The multiple dimensions of twenty-first century italianità: examining affects in (post-)colonial Italian culture

Eleanor Crabtree | [email protected]

Eleanor is in the first year of her PhD under the supervision of Emma Bond. Her research examines cultural representations of post-colonial Italian identities through the lens of affect theory. She is particularly interested in the way in which the temporal and spatial implications of affect shed light on issues of trans-national memory.

The female connection. Mapping social networks in European travel, c.1770-1830

Sophie Drescher | [email protected]

What do we really know about travelling women, their roles, and the social spaces they occupied around 1800? This study traces European women travellers’ social networks on their journeys through Europe and beyond during the decades around 1800. The project will examine how women’s travel was planned and how itineraries developed along social and geographical lines, thereby creating transnational European networks. The project, however, is not designed exclusively as a gender-studies project that focuses on solely female authors. It aims to highlight connectivity of women travellers in relation to their male counterparts, as well as in connection to other female travellers and their networks.

Most studies on European travelling around 1800 assume rather standardised, stereotypical tours with few, recurrent destinations. Travel, and especially women’s travel, is therefore often studied as one-dimensional transfer from one place to another, or with a focus on cultural encounters, landscapes, and language. Historical research has neglected to trace travellers, especially women, systematically in order to map their journeys not only geographically but also socially. When female networking is addressed the focus is on stasis rather than motion. The numerous case studies on specific European regions provide a considerable basis of textual analysis for aspects of gender and genre but little has been done to research the spatial element. Studies focusing exclusively on women often miss the point of actually offering a meaningful perspective on gendered experiences. The spatial aspect deserves particular consideration in the analysis of women’s travel writing as travel is commonly considered in assumed opposition to the equally assumed female sphere of domesticity. Hence it is necessary to take an innovative approach to travel writing by using a transnational perspective on the spatial dynamics that will lead to more nuanced insights of travel, space, and gender.

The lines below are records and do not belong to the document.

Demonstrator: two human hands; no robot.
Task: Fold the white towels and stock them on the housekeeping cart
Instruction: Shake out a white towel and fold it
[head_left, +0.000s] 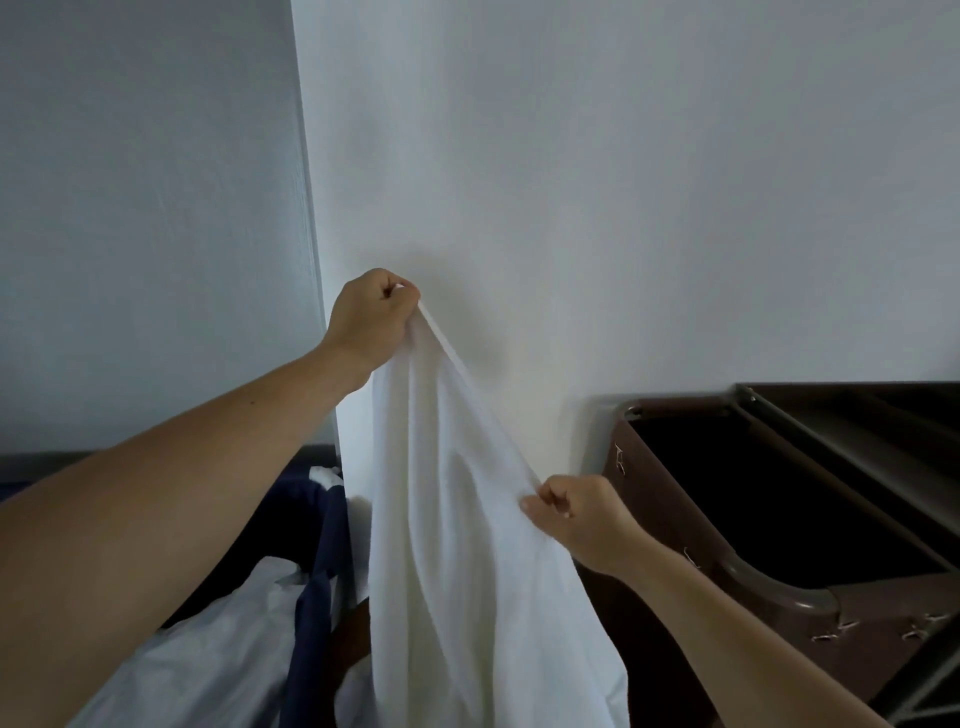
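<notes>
navy cloth (311, 613) beside a pale bag (208, 649); white wall (623, 182) behind

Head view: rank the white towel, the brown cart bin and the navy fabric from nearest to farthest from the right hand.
1. The white towel: pinched in the right hand itself.
2. The brown cart bin: just to the hand's right.
3. The navy fabric: lower left, on the far side of the towel.

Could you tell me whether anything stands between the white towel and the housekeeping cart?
Nothing visible does. The white towel hangs from the left hand and right hand, and the cart stands just to its right, with only bare wall showing behind the gap.
</notes>
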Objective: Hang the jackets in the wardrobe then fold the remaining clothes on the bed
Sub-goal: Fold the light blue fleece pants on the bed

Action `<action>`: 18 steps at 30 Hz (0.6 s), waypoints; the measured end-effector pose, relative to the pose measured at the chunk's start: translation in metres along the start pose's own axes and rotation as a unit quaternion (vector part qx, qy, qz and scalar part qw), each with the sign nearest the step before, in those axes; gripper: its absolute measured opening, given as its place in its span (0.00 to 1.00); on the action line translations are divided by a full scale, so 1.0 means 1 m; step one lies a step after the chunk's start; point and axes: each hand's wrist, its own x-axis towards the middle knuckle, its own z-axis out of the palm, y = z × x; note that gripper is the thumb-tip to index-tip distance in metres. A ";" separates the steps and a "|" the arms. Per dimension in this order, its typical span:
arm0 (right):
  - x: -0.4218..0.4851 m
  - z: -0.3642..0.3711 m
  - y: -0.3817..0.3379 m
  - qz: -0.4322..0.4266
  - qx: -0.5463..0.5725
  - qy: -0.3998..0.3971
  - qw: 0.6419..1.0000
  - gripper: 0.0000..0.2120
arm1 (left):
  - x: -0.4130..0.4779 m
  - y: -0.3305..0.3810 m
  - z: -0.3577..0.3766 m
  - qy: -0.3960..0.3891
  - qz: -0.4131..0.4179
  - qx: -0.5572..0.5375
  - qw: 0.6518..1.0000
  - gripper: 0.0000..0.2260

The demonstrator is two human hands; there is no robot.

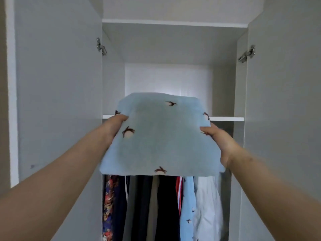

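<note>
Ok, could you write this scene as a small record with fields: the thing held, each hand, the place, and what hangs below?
held thing: folded light blue garment with dark bird prints
left hand: grips its left edge
right hand: grips its right edge
place: held up in front of the wardrobe shelf, both doors open
below: hanging clothes, dark and light blue ones among them

Fuzzy matt cloth garment (161, 136); smooth matt wardrobe (57, 84); shiny metal hinges (101, 46).
</note>
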 end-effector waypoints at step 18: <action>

This study is underpinned by the hypothesis that political and cultural developments in Europe around 1800 altered established travel routes and opened up new spaces across Europe, especially to the north and east, for travellers to explore. It is key to link the late eighteenth and early nineteenth centuries as this time frame, with its political upheavals and cultural turmoil, meant travellers were caught in a rapidly changing social world. Research has neglected the impact of this crucial time period on travellers’ experiences of social and geographical space, especially with reference to women’s negotiations of ‘space’ and ‘sphere’ in changing European societies.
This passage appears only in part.